Secret Service testimony probably another meaningless sideshow

July 10, 1998|By Jack W. Germond and Jules Witcover

WASHINGTON -- There may be less than meets the eye in the legal struggle over whether Secret Service agents shall be required to testify in the Monica Lewinsky case.

The decision by the three federal appeals court judges supporting special prosecutor Kenneth Starr is likely to be appealed by the Department of Justice with the blessing of the White House. But legal experts believe there is little substance to the claim that the protective function of Secret Service would be compromised by denying such a privilege. The three-judge panel suggested how thin that claim might be when it suggested that if such a privilege were needed, the answer would be to get Congress to write it into law.

The only inference that makes sense from the language in the decision is that an appeal would be another case of the White House trying to stall for time.

The delay could be significant. Even if an appeal could be made to the full U.S. Circuit Court of Appeals for the District of Columbia on an expedited basis, the expectation is that the White House -- again acting through the Justice Department -- eventually would take its case to the Supreme Court. And that means it could not be considered before the high court meets again in October and perhaps not for weeks after that.

In short, it seems plain that the White House has lost the legal argument but still has sound political reasons to let the appeals play themselves out.

There are legitimate questions that can be raised about Mr. Starr's reasons for pushing for the testimony. The presumption has been that the agents he wants to question could testify about Ms. Lewinsky's visits to the White House and, particularly, with President Clinton. There has been no suggestion any of them actually witnessed a sex act.

But if all the leaks on both sides are to be credited, Mr. Starr already has evidence of Ms. Lewinsky visiting the White House repeatedly, even after she was exiled to the Pentagon by the White House staff. Among other things, the visitor logs provide just such evidence. And no one in Mr. Clinton's camp has denied the fact that the young intern was there.
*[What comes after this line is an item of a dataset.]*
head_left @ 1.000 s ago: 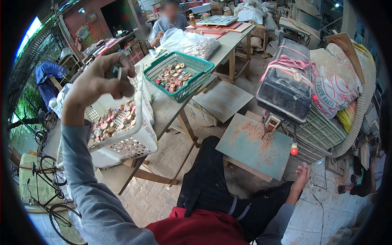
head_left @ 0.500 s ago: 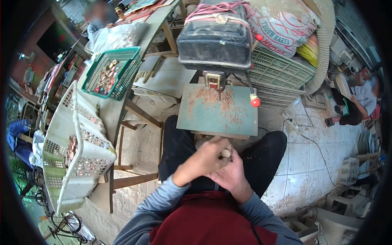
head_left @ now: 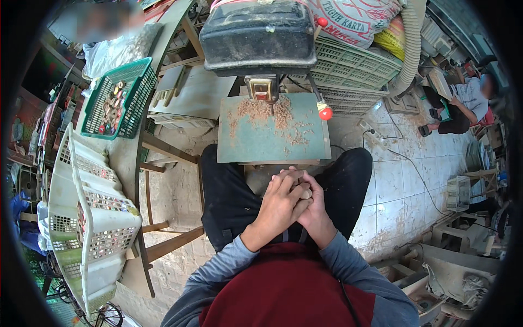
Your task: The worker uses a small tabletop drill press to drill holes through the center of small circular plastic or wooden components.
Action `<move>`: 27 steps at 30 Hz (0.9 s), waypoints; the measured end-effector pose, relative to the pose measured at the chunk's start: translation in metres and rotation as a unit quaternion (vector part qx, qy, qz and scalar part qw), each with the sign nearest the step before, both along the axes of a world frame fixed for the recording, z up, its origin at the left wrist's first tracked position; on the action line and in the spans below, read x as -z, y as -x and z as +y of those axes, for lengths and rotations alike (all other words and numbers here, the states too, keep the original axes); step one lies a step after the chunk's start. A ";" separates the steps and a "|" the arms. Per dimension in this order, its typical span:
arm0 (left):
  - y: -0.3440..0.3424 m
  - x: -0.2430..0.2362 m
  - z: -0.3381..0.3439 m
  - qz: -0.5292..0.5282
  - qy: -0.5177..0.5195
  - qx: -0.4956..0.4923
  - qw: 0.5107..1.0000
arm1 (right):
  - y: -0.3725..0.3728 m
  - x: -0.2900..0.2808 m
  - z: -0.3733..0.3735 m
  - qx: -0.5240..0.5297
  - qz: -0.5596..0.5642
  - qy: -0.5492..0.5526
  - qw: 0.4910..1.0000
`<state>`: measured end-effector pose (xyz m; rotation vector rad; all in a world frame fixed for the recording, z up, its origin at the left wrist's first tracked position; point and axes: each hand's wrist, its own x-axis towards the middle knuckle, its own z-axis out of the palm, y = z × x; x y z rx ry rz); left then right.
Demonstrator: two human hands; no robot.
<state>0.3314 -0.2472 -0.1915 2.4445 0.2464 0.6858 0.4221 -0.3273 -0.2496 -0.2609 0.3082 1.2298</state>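
Observation:
Over my lap, my left hand (head_left: 279, 203) lies closed across the fingers of my right hand (head_left: 317, 212). Between them shows the pale end of a small round wooden piece (head_left: 307, 193); the rest of it is hidden by my fingers. Both hands are wrapped about it. Just beyond my knees stands a drill press with a dusty black housing (head_left: 259, 41) and a switch box on its front (head_left: 261, 90). Its green work board (head_left: 245, 144) carries a heap of wood shavings (head_left: 280, 117), apart from my hands.
On the left, a bench (head_left: 129, 163) bears a green basket (head_left: 143, 101) of small round pieces and a white perforated basket (head_left: 111, 201). Red-knobbed levers (head_left: 325, 113) stick out from the drill press. Stacked crates (head_left: 354, 71) stand behind it. A cord (head_left: 419, 180) crosses the tiles. Another person (head_left: 468, 103) sits far right.
My fingers have closed further around the wooden piece, covering more of it. The view has shifted, so the drill press and bench appear further left and higher.

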 end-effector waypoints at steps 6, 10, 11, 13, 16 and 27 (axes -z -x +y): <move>0.010 0.002 -0.006 -0.066 0.133 -0.005 0.989 | 0.003 0.022 -0.007 -0.056 0.036 -0.078 0.995; 0.012 0.000 0.015 -0.120 0.197 -0.071 0.970 | -0.022 0.010 -0.006 -0.009 0.022 0.106 0.994; 0.016 0.005 0.024 -0.095 0.228 -0.096 0.964 | -0.041 0.015 -0.012 -0.012 0.056 0.062 0.996; 0.023 0.015 0.049 -0.076 0.229 -0.126 0.962 | -0.080 0.014 -0.013 0.020 0.031 0.064 0.997; 0.035 0.037 0.083 -0.052 0.257 -0.163 0.951 | -0.161 0.034 -0.018 0.057 0.039 0.007 0.998; 0.039 0.087 0.095 0.047 0.362 -0.202 0.909 | -0.242 0.101 -0.042 0.101 -0.100 -0.052 0.989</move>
Put another way, it already has been established that there was opportunity for a sexual relationship that the president has denied and Ms. Lewinsky apparently denied in her original affidavit. That is not, however, the issue on which this investigation is supposed to be centered. Instead, Mr. Starr is seeking to prove whether the president or his representatives took steps to cover up the relationship by either committing or suborning perjury, or both.

That is not a question one would expect the Secret Service to be in a position to answer. So the question arises once again as to whether Mr. Starr is on a fishing expedition, searching for information that would corroborate the things Ms. Lewinsky reportedly told Linda Tripp in the infamous taped telephone conversations.

PTC The point in all this is that, once again, a legal sideshow is being taken more seriously than is justified. Again, the basic question is what it has been ever since the case opened six months ago: Did Mr. Clinton or intermediaries acting in his behalf offer Ms. Lewinsky a job in New York if she would deny there had been a sexual relationship?

So far Ms. Lewinsky has made no such claim in any legal forum. And unless such a claim can be made and supported, Mr. Clinton can be accused of nothing more serious than bad taste and lousy judgment.

The bottom line, as it has been for months now, is Monica Lewinsky's story and whether it stands up to close examination. We may watch Linda Tripp going in and out of the courthouse and we may speculate about what some Secret Service agent saw or even surmised. But these are sideshows that divert the news media while telling us nothing about the president's guilt or innocence. It is small wonder that most Americans have tuned out long ago.

Jack W. Germond and Jules Witcover write from The Sun's Washington bureau.